# Records for this task
Segment Open

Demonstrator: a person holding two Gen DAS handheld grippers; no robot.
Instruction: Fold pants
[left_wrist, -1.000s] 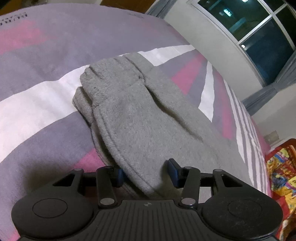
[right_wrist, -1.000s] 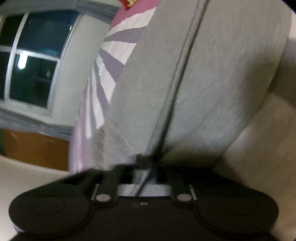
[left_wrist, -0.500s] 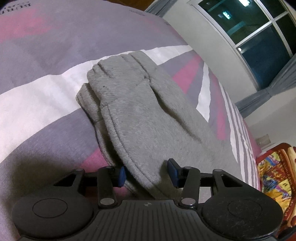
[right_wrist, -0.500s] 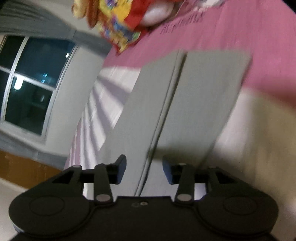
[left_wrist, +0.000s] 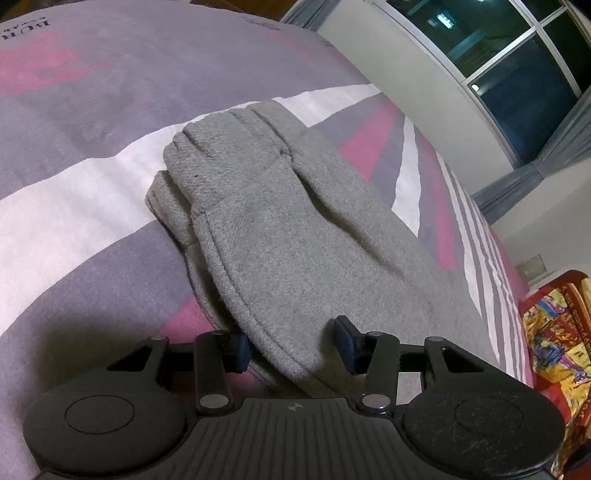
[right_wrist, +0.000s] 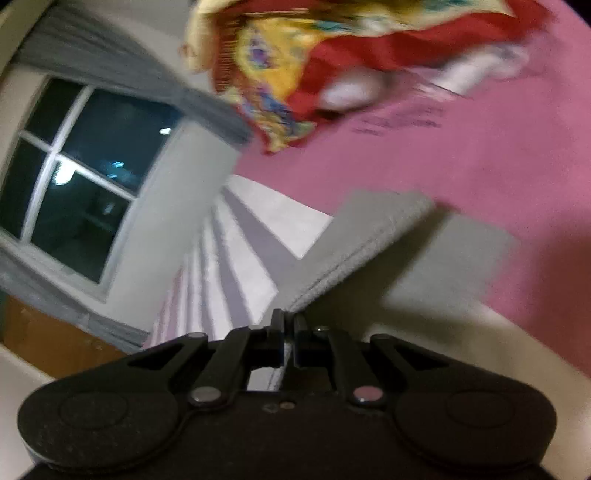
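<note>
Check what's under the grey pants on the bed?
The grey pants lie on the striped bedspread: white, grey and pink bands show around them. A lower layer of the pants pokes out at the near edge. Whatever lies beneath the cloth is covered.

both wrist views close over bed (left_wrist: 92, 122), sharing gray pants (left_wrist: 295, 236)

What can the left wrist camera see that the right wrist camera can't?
Only the left wrist view shows the folded waistband end of the grey pants and the open left claw straddling their edge. Only the right wrist view shows the right claw pinched shut on a pants edge, with a pant leg stretching away. Both show the striped bedcover, the dark window and the colourful cloth.
</note>
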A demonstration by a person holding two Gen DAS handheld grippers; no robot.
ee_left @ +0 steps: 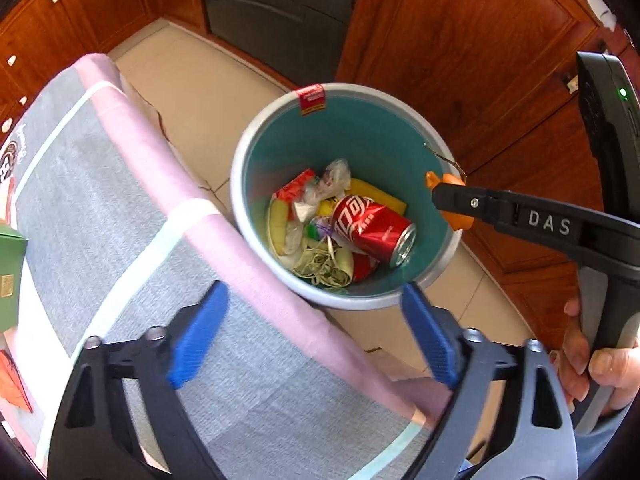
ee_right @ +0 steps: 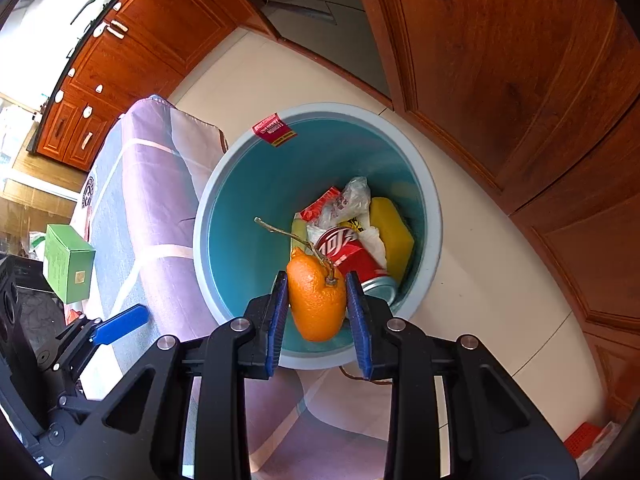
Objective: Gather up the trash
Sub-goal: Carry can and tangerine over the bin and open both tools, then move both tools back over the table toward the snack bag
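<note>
Left wrist view: the left gripper [ee_left: 316, 332] stands wide, released, nothing between its blue pads [ee_left: 430, 336]. Ahead of it and below, beyond the edge of a grey-and-pink cloth [ee_left: 132, 216], sits the bin [ee_left: 352, 300], teal inside with a pale rim. In it lie a red can [ee_left: 374, 228] with white script, a yellow sponge [ee_left: 378, 196], crumpled clear plastic [ee_left: 332, 184], a red wrapper [ee_left: 296, 188] and pale shredded strips [ee_left: 320, 264]. A red sticker [ee_left: 312, 98] hangs over the far rim; its print is too small to read. To the right of the left gripper, the right gripper [ee_left: 450, 200] reaches over the bin's rim, its arm marked "DAS", with only slivers of the orange peel [ee_left: 456, 179] and a thin stalk showing past the finger. A hand [ee_left: 600, 364] holds its handle, cut by the frame. A green box [ee_left: 10, 276] is cut off at the left.

Right wrist view: the right gripper [ee_right: 316, 304] is clenched on the peel [ee_right: 318, 304], a bright dimpled piece with a woody stalk, held over the bin [ee_right: 434, 220] at its near rim. The peel hides part of the can [ee_right: 356, 258], so its script reads only in part. The sticker [ee_right: 274, 130] is again unreadable. The left gripper's [ee_right: 120, 324] one visible pad lies to the left over the cloth [ee_right: 156, 200], near the box [ee_right: 68, 264].
</note>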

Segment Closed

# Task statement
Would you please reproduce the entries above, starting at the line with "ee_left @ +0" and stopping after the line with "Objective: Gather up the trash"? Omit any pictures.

# Answer space
ee_left @ +0 steps: 
ee_right @ +0 steps: 
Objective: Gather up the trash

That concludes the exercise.